--- How to complete this task ---
Repeat the listing that follows, character for character, minus the pictures.

--- Information supplied ---
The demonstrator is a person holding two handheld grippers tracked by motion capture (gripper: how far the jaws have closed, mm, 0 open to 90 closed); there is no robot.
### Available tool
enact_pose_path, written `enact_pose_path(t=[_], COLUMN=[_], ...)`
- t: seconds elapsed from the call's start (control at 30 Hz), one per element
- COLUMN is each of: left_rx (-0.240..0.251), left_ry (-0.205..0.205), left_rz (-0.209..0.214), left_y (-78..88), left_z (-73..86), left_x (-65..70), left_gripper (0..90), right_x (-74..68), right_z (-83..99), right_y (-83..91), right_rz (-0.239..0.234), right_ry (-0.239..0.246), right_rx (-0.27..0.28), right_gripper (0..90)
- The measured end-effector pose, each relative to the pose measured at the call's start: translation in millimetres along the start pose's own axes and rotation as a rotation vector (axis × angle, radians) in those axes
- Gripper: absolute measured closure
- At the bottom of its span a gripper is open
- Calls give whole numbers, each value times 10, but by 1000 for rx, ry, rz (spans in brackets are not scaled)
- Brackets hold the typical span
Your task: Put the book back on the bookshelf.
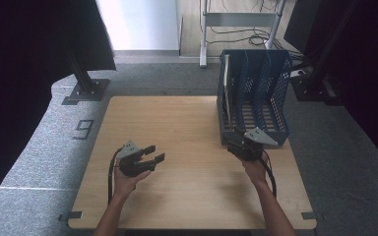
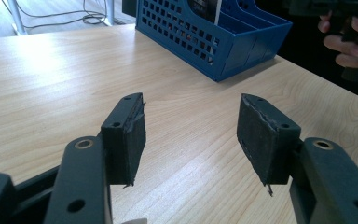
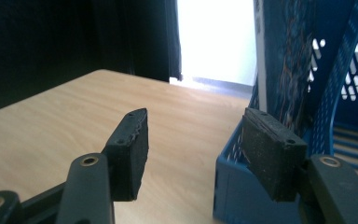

--- Answer for this exercise ---
The demonstrator is a person holding two handheld grippers tracked by motion capture (gripper: how far the jaws have closed, mm, 0 open to 90 closed); there is no robot.
### Available tool
enact_pose_path, written `enact_pose_path(t=[_], COLUMN=[_], ...)`
- t: seconds elapsed from the call's start (control at 30 Hz), one per element
- COLUMN is each of: left_rx (-0.240..0.251), left_ry (-0.205..0.205), left_rz (-0.209..0.214), left_y (-78..88), left_z (-73..86), left_x (-65..70), left_gripper (0..90), right_x (-74..68), right_z (-83..99), right_y (-83..91), right_rz (-0.239..0.234), right_ry (-0.239..0.246), right_rx (-0.27..0.28), right_gripper (0..90)
- The measured end-effector pose, each relative to the pose measured at the call's start: translation in millimetres along the start pose's own axes and rotation as a rotation vector (axis × angle, radians) in those axes
- Gripper: absolute measured closure
- At the bottom of its span a gripper is open
- Calls give whole numbers, each value times 10, but by 1000 for rx, ry, rz (spans in brackets are not scaled)
- Brackets hold the typical span
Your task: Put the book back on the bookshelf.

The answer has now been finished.